Big Bird: Transformers for Longer Sequences - 2020

August 24, 2020 2 minute read

Information

Paper by: Google Research

Why is this paper important?: Addresses the quadratic memory dependency of the traditional attention mechanism and proposes sparse attention that can handle longer sequences.

Code: NA

Summary

This paper addresses the limitations of the full attention used by Transformer models by intorducing sparse attention mechanism that uses memory that scales linearly to the sequence length.

Input

Start with \(\textbf{x}\) which is the input sequence that is tokenized (by classical space-separation, Byte-Pair Encoding or Wordpiece etc.):

\[\textbf{x} = (x_{1}, . . . , x_{n})\]

where \(x_{1}\) would correspond to the first token. \(n\) is the sequence lenght.

Sparse Attention

Matrix \(A\) (attention matrix) is a binary-valued \(n\)x\(n\) matrix where \(A(i,j)=1\) if query \(i\) attends to key \(j\) and is zero otherwise.

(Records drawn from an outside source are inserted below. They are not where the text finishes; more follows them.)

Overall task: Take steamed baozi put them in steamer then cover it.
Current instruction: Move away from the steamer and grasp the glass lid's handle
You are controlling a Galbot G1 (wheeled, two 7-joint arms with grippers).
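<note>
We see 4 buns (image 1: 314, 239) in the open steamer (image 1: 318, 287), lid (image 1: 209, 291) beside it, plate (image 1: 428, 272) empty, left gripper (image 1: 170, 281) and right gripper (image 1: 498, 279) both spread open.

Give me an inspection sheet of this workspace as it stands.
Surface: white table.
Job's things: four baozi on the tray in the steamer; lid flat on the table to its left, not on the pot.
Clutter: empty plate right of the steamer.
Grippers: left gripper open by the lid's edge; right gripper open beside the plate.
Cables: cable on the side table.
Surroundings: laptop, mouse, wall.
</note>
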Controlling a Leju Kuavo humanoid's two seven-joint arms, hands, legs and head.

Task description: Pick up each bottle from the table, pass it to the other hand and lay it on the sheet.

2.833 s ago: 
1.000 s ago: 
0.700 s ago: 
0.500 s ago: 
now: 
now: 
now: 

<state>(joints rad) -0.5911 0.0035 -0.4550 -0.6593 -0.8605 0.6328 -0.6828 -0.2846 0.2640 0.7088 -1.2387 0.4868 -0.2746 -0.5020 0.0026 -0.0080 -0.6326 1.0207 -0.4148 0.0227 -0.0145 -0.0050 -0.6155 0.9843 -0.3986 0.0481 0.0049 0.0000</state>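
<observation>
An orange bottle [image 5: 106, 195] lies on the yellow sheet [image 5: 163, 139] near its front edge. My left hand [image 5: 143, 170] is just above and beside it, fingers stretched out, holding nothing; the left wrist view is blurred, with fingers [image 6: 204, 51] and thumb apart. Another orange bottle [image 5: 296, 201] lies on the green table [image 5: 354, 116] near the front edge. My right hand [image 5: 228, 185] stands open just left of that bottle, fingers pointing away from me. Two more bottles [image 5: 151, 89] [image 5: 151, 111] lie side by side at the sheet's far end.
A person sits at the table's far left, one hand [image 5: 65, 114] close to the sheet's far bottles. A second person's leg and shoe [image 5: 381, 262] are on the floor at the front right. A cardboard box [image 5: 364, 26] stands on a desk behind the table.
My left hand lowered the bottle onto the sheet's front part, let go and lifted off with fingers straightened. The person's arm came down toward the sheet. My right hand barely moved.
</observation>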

When A is all 1s then it is the traditional full attention mechanism. Since every token attends to every other token, the memory requirement is quadratic.

The sparse attention consists of the merge of all three following parts (which are shown in Figure 1):

Random Attention

Each query attends over \(r\) random number of keys. Mathematically, \(A(i,\cdot) = 1\) for \(r\) randomly chosen keys.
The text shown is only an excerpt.